C’est un nom qui a souvent été associé aux stars, en particulier aux Etats-Unis, de Madonna à Victoria Beckham en passant par Britney Spears... La kabbale a longtemps été considérée comme la "religion" à la mode, dont on ne sait finalement pas très bien s’il s’agissait d’une secte dangereuse ou simplement d’un courant mystique minoritaire du judaïsme. Qu'en est-il vraiment?

 

 

Dans son dernier livre, La Kabbale, Maurice-Ruben Hayoun, spécialiste de la philosophie et de la mystique juive, propose -loin des paillettes, des stars et de leurs excentricités- une introduction très claire et très complète à cette mystique largement méconnue. Il s’agit finalement de répondre à cette question apparemment simple mais en fait éminemment complexe : qu’est-ce que la kabbale?

La "tradition authentique"

Maurice-Ruben Hayoun répond, dès les premières pages : "Au fond, cette littérature exégétique d’un type assez particulier qu’on nomme kabbale ou mystique juive, tente, comme dans les autres religions monothéistes de rendre compte, à sa façon, de la divinité, de la question du monde (émanation ou création ?) et de la destination de l’homme. Mais c’est bien Dieu et le mystère de la foi qui occupent la place centrale. […] Et pour apporter des réponses à toutes ces questions, la kabbale s’écarte des voies de la philosophie à laquelle elle s’était, à l’origine, fortement opposée, mais qu’elle tentera aussi, plus tardivement, d’assimiler en la repensant dans un esprit conforme au sien".

Ce qu’il faut rappeler d’abord, c’est que la Bible hébraïque n’est pas intrinsèquement un livre mystique. Pourtant, à partir du XIIe siècle, un courant va commencer à développer une nouvelle approche des écritures juives, en tentant de révéler le sens ésotérique derrière l’obvie, apportant des interprétations inédites des textes sacrés. Le secret de la réussite de la kabbale, explique Maurice-Ruben Hayoun, c’est qu’elle n’a pas tenté de mettre à mal l’armature rabbinique du judaïsme mais s’est contenté de l’approfondir, de mettre à jour des éléments dont on ne soupçonnait pas l’existence - kabbale vient d’ailleurs de kabbalah, la "tradition authentique".

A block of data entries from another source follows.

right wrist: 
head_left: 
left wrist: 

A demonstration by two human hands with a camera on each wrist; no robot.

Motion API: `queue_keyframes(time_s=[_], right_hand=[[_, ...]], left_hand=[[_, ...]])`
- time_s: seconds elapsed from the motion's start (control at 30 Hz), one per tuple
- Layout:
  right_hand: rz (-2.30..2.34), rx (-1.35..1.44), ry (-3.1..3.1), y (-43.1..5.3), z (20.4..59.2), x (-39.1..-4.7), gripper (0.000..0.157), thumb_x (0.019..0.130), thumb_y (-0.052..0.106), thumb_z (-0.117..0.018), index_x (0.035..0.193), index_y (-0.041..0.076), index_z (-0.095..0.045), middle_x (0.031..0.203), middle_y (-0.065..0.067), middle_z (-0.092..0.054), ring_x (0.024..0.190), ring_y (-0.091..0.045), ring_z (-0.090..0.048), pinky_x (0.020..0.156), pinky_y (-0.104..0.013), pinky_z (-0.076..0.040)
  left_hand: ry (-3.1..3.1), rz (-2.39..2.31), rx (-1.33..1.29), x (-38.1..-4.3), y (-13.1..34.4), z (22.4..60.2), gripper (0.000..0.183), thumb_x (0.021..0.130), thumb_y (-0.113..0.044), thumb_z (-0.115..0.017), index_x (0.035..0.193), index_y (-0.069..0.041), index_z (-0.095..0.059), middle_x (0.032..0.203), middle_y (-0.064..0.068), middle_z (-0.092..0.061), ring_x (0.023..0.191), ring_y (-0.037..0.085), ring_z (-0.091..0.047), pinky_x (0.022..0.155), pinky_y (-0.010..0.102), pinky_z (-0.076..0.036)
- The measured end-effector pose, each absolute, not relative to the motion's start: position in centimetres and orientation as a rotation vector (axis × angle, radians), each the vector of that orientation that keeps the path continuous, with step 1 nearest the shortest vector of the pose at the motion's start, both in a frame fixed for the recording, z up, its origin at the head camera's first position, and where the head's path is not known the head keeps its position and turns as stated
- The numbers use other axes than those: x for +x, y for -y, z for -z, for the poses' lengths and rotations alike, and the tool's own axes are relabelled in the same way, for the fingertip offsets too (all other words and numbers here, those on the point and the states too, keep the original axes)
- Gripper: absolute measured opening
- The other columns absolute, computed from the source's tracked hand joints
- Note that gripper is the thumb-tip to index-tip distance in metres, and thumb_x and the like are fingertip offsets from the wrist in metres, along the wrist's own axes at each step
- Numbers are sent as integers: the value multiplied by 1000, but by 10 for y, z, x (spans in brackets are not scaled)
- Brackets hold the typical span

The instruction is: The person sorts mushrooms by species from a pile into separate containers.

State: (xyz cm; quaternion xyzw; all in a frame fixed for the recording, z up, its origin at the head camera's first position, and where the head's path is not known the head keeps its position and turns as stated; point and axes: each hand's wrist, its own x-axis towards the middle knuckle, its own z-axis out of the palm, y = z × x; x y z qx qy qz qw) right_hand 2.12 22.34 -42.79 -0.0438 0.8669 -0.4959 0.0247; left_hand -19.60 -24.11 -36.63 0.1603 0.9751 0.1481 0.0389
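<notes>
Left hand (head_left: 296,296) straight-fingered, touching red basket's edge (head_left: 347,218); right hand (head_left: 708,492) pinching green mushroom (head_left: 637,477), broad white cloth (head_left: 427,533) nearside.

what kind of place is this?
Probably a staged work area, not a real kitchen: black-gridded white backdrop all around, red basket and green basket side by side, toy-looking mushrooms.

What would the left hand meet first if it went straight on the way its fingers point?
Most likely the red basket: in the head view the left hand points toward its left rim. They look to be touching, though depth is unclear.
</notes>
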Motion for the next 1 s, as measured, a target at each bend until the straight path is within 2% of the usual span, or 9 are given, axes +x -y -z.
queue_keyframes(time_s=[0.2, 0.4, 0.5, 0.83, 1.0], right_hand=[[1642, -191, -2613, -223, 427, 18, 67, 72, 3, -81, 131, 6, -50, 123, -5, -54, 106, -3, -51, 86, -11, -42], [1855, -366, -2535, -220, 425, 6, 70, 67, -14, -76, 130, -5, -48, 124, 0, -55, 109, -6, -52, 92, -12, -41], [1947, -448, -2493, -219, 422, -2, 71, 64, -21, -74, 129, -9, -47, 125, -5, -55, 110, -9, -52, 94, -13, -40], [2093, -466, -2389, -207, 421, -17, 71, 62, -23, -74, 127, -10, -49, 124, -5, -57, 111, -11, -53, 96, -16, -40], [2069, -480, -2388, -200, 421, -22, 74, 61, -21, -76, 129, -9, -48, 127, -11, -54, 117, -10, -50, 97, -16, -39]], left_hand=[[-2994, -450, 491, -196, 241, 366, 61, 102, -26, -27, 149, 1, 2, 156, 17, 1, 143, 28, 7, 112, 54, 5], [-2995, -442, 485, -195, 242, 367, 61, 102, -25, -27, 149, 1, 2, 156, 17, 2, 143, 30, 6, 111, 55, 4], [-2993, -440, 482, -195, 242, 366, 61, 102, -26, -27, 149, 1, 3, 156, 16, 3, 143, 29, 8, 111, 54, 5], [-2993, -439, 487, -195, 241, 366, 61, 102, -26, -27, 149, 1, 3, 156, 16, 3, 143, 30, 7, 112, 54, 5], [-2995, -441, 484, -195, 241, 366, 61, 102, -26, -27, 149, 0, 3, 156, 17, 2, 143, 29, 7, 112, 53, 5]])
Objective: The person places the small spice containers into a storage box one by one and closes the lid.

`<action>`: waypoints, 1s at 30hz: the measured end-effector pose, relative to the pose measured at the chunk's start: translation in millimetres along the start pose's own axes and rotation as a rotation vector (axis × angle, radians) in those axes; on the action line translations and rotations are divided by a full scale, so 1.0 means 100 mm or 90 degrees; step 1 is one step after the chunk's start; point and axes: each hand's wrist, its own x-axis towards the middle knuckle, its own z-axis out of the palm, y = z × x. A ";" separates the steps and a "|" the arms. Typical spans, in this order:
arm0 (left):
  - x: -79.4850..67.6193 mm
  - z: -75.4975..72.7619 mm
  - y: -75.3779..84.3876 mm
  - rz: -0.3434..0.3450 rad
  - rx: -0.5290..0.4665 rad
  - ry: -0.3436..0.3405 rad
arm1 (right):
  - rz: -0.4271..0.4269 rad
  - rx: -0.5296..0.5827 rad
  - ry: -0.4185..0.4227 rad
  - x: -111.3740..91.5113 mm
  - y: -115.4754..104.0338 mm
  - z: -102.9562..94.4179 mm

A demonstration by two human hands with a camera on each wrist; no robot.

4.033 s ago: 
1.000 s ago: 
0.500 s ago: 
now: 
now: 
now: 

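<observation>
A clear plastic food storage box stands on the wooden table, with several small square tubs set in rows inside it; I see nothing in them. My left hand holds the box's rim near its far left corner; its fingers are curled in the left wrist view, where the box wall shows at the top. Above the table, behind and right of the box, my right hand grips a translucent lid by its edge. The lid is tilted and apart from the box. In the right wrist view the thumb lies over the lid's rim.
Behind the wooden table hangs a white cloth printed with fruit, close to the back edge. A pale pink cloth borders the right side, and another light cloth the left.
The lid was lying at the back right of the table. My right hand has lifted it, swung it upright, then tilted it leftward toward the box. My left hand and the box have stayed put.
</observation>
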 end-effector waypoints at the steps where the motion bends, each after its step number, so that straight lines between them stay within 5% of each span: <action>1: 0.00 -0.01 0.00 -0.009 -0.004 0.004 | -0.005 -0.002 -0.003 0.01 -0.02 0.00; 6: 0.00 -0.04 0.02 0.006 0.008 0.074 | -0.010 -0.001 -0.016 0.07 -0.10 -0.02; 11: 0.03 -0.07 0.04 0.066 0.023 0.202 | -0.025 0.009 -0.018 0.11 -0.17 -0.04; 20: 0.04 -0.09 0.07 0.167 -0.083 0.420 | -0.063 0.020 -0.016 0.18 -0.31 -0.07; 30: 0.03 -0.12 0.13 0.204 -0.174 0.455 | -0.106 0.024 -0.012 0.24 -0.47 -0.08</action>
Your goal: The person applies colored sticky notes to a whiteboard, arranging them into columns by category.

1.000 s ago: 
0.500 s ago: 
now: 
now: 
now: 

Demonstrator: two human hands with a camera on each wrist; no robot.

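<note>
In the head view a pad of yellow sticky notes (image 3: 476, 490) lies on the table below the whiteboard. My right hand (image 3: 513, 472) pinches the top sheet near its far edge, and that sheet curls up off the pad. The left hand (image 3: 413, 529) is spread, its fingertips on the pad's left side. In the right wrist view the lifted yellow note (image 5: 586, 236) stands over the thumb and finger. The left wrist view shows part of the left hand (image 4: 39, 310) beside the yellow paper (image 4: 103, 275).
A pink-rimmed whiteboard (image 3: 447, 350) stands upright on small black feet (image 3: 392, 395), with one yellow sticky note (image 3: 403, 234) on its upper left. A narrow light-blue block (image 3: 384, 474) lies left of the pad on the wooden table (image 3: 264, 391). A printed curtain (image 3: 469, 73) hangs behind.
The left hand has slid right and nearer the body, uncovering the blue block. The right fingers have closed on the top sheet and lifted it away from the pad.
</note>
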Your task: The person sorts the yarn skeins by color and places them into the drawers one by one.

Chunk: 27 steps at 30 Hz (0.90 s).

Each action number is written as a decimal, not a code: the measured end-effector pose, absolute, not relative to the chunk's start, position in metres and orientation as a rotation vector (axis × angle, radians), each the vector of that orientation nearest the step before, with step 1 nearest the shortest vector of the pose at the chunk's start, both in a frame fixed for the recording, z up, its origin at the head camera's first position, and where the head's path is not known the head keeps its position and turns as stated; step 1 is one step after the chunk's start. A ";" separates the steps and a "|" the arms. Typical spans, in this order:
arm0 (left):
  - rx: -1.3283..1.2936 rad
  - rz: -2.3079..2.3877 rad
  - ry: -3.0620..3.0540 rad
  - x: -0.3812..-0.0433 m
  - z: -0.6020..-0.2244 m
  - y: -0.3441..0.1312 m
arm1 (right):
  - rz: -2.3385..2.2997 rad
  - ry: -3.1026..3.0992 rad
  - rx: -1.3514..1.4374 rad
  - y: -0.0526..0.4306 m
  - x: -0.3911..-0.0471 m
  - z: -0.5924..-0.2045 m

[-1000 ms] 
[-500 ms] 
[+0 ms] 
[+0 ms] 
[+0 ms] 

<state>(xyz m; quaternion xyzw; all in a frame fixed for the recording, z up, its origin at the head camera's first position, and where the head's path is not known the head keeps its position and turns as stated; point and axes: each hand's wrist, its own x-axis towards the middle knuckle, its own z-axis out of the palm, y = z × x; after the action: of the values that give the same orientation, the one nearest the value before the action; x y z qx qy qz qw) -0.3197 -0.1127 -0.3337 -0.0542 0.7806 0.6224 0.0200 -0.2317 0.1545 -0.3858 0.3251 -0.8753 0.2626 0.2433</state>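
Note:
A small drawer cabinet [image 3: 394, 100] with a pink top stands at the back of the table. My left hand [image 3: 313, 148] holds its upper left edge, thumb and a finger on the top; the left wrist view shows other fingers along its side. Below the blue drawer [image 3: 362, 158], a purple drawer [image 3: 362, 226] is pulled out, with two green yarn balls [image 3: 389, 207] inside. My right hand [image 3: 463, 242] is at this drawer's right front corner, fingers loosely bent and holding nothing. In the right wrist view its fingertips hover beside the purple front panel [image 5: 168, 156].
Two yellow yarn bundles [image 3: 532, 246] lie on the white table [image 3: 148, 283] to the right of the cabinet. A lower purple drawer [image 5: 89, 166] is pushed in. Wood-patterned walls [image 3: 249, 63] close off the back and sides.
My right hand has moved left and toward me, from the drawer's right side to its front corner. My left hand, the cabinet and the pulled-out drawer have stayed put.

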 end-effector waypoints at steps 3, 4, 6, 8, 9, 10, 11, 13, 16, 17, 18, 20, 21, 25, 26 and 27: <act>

Ainsi, les théoriciens de la mystique juive n’ont, par exemple, jamais négligé, malgré leur interprétations ésotériques, la piété traditionnelle telle que la prière ou les fêtes sacrées. L’une des raisons de l’émergence de la kabbale au sein du judaïsme médiéval est d’abord lié à la volonté de répondre et de contrer la philosophie telle qu’elle était propagée par Maimonide par exemple. Il s’agissait pour les mystiques de lutter contre les dangers de l’abstraction et de l’intellectualisation du judaïsme.

(Re)découvrir le divin

A la place, les mystiques ont élaboré des textes, comme le Sefer Ha-Bahir et plus tard le Zohar, monument d’exégèse mystique considéré comme la "Bible de la Kabbale", dans lesquels des doctrines et des interprétations mystiques et gnostiques aussi denses que complexes ont vu le jour. Parmi celles-ci, la transmigration des âmes, la science des Lettres, et surtout l’élaboration des sefirot et de l’En-sof. Toutes ces doctrines, tous ces thèmes mystiques sont absolument impossible à résumer de manière succincte, et nécessiteraient de longs développements théoriques. Pour autant, on peut, en raccourcissant à l’extrême, relier ces concepts à la nécessité insatiable pour les kabbalistes de (re)découvrir le divin.

Autrement dit, le sens ultime des interprétations de la mystique juive est bien celui de trouver la voie qui mène à Dieu, qui le rend accessible. La kabbale a connu de nouveaux développements au fil des siècles. Ainsi, au XVIe siècle, avec Isaac Louria à Safed, qui préconisait une mystique méditative, puis chez les auteurs hassidiques du XVIIIe. Parallèlement, l’Europe et des auteurs chrétiens comme Pic de la Mirandole ou Jean Reuchlin vont se servir de la mystique juive pour redéfinir leur compréhension de la religion chrétienne et de la Trinité en particulier.

Plus largement, c’est tout le judaïsme rabbinique qui a été influencé par la kabbale, parfois même de manière inconsciente. Et aujourd’hui encore, "les kabbalistes autoproclamés ou se reconnaissant comme tels sont peu nombreux en comparaison de ceux qui le sont sans en être vraiment conscients" déclare enfin Maurice-Ruben Hayoun.